▸ Task item
Everything in the data that follows should be given again verbatim, except the images.

▸ Raw data

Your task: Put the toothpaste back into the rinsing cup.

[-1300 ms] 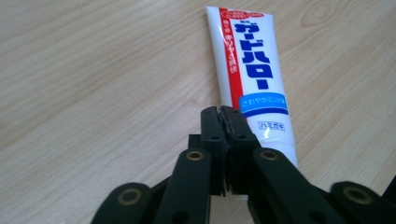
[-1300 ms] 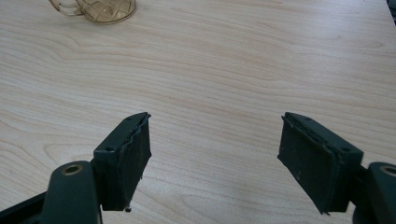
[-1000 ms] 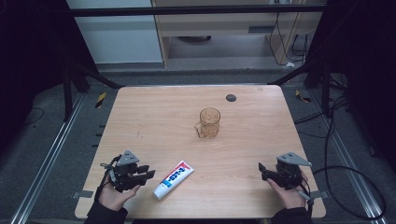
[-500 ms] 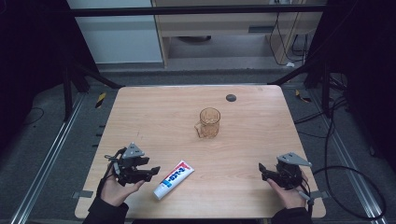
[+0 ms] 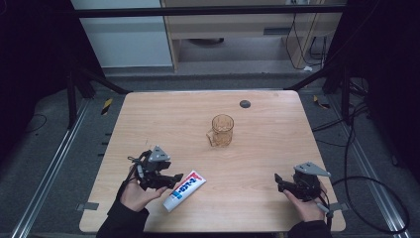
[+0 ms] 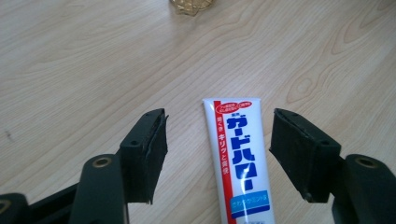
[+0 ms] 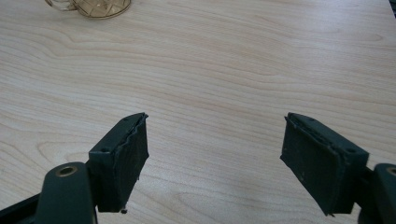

▸ Written response
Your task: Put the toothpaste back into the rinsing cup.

[-1300 ms] 
[-1300 ms] 
[-1000 ms] 
[-500 ms] 
[+0 ms] 
[+0 ms] 
[+0 ms] 

There is no more output to give.